Wie viel Wild aber vertragen Mensch und Stadt? Da gibt es keine Übereinstimmung. Eindeutig ist nur die Gesetzeslage. Wild lebende, herrenlose Tiere unterliegen dem Jagdrecht. In "befriedeten" Gebieten, etwa in Siedlungen, Parks und Friedhöfen, ist die Jagdausübung verboten. Eigentümer müssen ihre Grundstücke dort so sichern, dass das Wild nicht eindringen kann. Ein Anspruch auf Schadensersatz besteht außerhalb von Jagdbezirken nicht. Bei Gefahr im Verzug kommt die Polizei, zur Amtshilfe auch Tierärzte und Förster, erklärt Ekkard Dehne, zuständiger Mitarbeiter im Rathaus Kleinmachnow. Die Untere Jagdbehörde kann auch eine Sondergenehmigung zum Erlegen des Wildes erteilen, wenn der Grundstückseigentümer dies beantragt.

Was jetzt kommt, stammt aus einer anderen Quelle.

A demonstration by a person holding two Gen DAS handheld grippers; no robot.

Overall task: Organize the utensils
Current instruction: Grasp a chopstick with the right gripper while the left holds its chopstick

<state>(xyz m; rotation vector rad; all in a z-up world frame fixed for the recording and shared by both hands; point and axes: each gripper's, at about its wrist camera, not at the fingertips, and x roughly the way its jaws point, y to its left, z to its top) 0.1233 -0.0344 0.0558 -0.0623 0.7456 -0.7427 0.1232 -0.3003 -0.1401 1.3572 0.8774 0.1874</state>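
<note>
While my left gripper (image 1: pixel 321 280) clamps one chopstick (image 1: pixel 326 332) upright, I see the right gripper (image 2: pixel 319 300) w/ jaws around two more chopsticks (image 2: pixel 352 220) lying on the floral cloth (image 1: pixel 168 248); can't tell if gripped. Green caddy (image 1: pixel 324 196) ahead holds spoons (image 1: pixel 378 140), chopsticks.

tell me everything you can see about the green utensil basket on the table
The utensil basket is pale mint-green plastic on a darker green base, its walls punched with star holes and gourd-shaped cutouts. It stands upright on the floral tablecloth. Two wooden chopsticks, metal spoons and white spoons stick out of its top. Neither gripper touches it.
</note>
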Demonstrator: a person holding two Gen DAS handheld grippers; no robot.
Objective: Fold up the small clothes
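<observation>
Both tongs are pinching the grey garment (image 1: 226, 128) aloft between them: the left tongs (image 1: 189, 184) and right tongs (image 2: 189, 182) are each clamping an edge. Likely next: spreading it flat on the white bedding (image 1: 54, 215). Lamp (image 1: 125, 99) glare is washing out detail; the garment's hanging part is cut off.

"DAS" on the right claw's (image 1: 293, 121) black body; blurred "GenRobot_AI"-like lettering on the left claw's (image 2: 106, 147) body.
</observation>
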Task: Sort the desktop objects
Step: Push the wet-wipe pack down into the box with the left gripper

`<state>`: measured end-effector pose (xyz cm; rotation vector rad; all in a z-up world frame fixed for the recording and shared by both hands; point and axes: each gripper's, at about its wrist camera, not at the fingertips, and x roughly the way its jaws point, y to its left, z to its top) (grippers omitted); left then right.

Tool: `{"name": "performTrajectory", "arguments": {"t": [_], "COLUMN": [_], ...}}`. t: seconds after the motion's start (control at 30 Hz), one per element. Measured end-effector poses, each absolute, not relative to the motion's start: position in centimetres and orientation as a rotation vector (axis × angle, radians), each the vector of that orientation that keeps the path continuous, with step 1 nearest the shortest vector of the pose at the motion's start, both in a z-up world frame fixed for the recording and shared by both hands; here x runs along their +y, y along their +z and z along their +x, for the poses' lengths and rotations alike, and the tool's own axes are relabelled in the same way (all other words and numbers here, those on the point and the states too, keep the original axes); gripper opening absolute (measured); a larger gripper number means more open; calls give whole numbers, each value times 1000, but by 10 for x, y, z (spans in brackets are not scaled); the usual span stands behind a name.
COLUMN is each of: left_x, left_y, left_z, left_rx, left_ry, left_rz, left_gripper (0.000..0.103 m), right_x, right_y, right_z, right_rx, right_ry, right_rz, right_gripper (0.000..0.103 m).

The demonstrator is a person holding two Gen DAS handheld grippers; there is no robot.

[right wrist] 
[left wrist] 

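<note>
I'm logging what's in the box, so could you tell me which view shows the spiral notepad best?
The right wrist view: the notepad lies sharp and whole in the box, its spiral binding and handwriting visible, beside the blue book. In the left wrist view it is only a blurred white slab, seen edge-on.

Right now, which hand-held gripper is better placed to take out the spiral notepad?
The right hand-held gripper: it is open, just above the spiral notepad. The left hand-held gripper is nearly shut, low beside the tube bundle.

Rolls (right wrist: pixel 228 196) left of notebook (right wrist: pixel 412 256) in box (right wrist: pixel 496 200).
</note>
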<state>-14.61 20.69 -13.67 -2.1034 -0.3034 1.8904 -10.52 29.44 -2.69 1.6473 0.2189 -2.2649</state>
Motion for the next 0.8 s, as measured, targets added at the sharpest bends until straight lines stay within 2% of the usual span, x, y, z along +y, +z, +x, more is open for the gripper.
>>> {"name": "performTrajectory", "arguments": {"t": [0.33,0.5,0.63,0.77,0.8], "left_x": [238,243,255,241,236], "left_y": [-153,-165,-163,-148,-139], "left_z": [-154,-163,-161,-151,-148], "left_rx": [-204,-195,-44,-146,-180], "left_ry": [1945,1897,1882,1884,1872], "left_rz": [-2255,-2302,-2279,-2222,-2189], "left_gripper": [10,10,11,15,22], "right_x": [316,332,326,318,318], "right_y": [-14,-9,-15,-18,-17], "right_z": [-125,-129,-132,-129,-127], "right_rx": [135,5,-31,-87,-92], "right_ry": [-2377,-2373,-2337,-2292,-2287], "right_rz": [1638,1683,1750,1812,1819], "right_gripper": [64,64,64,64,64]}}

Doch je näher der Mensch, desto seltener fällt ein Schuss - "Sicherheit vor Erfolg", erklärt Hans Diwiszek, sachkundiger Jäger im Pachtgebiet Stahnsdorf/Kleinmachnow. Auch die Telekom/Sireo, Grundeigentümerin des Seeberges Kleinmachnow, habe nach Hinweisen aus der Bevölkerung einen solchen Antrag erwirkt. Zum Schuss kam es freilich nicht. Zwar sichteten die Jäger schwimmende Schweine im Teltow-Kanal, doch die könne man, wenn nötig, auch mit Hunden aus dem Gebiet treiben, so Diwiszek. Die ansässige Waldorfschule hat Erfahrung mit umgepflügten Beeten und Wiesen. Kinder waren aber nie in Gefahr, berichtet Geschäftsführer Harro Volkmar, der schon eigenhändig, laut klatschend "Schwarzkittel" vertrieb.

Dauerhaft lassen sich die "wilden Tiere" wohl kaum in den Wald zurückschicken. Die Gefahr für den Menschen sei aber gering, sagt Carsten Storbeck von der Waldschule Dreilinden. Auch der dortige Revierförster Heinrich Kiso warnt vor Panikmache und möchte aufklären. Beide empfehlen vor allem Ruhe, "den schlecht sehenden Tieren immer Fluchtmöglichkeiten lassen". Man müsse sich eben "arrangieren", so Kiso und darauf achten, das zu tun, was Schwein, Fuchs, Marder und Co. natürlicherweise auch tun - Distanz halten.